Freedom, Markets, and Well-being Fall 2019

Kidney Markets

Overview

Satz considers three arguments against kidney sales. Then she compares different ways of structuring markets for kidneys. Her conclusion is that some markets do more to address the concerns about kidney sals than others.

The three arguments are:

  1. Kidney markets undesirably restrict the options available to people: when it is possible to sell a kidney, lenders will demand kidneys as collateral for loans. She thinks that “people should not have to pay a cost for refusing to sell their body parts” on the grounds that “a person’s relationship to their body is so important that it should enjoy a special protection against the effects of market forces” (Satz 2008, 278).

  2. Inequality: kidneys are sold by poor people to rich people; the exchanges looks exploitative.

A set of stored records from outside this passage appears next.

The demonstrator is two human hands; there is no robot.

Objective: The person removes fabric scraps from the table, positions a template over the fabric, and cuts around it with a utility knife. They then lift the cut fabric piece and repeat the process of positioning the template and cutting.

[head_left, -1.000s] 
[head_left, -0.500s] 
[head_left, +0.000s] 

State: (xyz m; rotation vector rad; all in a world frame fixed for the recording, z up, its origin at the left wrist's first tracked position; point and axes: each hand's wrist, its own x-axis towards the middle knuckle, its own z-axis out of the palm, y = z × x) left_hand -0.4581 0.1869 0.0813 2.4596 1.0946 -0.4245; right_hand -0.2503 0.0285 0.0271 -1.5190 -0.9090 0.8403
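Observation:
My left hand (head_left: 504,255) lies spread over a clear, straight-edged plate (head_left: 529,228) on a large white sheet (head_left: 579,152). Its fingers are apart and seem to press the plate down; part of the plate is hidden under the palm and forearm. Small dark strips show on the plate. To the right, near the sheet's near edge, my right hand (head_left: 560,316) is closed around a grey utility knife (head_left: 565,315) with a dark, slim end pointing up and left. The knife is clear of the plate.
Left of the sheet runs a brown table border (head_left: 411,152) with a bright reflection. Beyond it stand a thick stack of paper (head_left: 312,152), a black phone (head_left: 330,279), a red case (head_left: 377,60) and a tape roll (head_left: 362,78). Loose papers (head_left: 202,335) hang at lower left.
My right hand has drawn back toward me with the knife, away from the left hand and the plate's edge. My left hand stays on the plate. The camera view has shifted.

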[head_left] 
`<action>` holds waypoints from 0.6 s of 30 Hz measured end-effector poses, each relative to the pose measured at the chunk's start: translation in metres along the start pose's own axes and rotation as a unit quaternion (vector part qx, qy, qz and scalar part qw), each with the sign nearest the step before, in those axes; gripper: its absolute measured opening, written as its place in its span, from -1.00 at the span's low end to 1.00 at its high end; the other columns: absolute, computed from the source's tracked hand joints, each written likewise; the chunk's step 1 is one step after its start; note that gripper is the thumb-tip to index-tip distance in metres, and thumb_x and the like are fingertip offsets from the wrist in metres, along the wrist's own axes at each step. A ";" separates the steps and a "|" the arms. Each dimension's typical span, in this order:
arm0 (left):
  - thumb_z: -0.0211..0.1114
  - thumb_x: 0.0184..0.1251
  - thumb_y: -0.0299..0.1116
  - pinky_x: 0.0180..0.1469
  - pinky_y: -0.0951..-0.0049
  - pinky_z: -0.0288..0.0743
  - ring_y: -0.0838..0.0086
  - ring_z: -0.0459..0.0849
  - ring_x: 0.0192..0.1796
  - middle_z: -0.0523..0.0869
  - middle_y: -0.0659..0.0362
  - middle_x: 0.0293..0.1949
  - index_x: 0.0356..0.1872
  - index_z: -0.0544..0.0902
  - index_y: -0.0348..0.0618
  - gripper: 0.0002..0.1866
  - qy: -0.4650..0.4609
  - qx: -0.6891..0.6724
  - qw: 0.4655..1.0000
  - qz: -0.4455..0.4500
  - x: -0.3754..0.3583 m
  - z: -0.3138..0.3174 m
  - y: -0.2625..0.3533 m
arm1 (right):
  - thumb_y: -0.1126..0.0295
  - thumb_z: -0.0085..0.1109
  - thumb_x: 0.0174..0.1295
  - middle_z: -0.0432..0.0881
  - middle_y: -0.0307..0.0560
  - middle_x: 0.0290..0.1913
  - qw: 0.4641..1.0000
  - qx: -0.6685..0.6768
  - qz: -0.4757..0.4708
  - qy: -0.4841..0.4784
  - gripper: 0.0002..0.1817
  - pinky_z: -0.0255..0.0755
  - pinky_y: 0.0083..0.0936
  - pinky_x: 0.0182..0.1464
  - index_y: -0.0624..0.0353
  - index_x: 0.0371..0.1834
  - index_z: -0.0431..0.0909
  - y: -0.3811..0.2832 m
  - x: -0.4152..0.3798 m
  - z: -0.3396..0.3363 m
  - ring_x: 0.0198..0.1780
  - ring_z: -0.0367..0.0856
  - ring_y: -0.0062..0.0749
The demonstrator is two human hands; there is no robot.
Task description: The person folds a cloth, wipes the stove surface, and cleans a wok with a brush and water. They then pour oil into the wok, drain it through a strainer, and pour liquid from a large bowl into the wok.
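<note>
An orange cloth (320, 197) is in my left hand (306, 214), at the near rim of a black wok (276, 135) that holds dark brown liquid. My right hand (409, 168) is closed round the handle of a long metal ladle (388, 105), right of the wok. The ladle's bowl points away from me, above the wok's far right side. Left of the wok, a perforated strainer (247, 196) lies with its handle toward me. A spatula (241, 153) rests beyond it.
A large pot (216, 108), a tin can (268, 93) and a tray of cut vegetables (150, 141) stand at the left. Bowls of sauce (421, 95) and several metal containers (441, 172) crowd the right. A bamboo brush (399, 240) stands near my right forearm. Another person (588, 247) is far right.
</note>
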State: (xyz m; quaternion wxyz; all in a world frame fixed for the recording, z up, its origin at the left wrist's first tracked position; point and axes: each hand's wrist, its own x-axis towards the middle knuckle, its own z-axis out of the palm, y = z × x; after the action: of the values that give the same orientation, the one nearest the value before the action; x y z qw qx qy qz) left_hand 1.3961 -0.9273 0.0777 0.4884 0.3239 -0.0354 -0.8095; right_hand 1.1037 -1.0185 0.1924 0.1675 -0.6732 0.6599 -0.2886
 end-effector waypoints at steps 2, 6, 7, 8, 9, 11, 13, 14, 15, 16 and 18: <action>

  3. Weak agency: the people selling the kidneys do not appreciate the consequences of doing so. Sometimes, they are forced to sell their kidneys by their husbands.

The markets are:

  1. Markets in supply and demand

  2. Markets in supply only (e.g. government is the buyer, distributes by need)

  3. Futures markets (payment and harvesting comes only after death)

  4. Matching markets (people who want to donate to specific patients but aren’t biological matches swap donations with similar people who are matches)

Here’s how it breaks down (+ = high concern, - = low concern)

Satz’s chart (Satz 2008, 285)
Weak agency Inequality Restricts Choice Sets
Markets in supply and demand + + +
Markets in supply only + - +
Futures markets + - -
Matching markets + - -

Our Discussion

Professor Brown said that futures markets raise agency problems too: you’re worth more dead than alive. This led to a discussion of what, exactly, an agency problem is.

Niyati wasn’t crazy about the reduced choice set argument. Why are body parts sacrosanct? That is, why is is to important to block people from having to make a choice between selling their body parts and going without a loan (say)? We let people do all sorts of other onerous things in exchange for money.

Gerald Dworkin’s article “Is More Choice Better than Less?” came up (Dworkin 1982). I put it on Sakai.

References

Dworkin, Gerald. 1982. “Is More Choice Better Than Less?” Midwest Studies In Philosophy 7 (1): 47–61.
Satz, Debra. 2008. “The Moral Limits of Markets: The Case of Human Kidneys.” Proceedings of the Aristotelian Society 108: 269–88.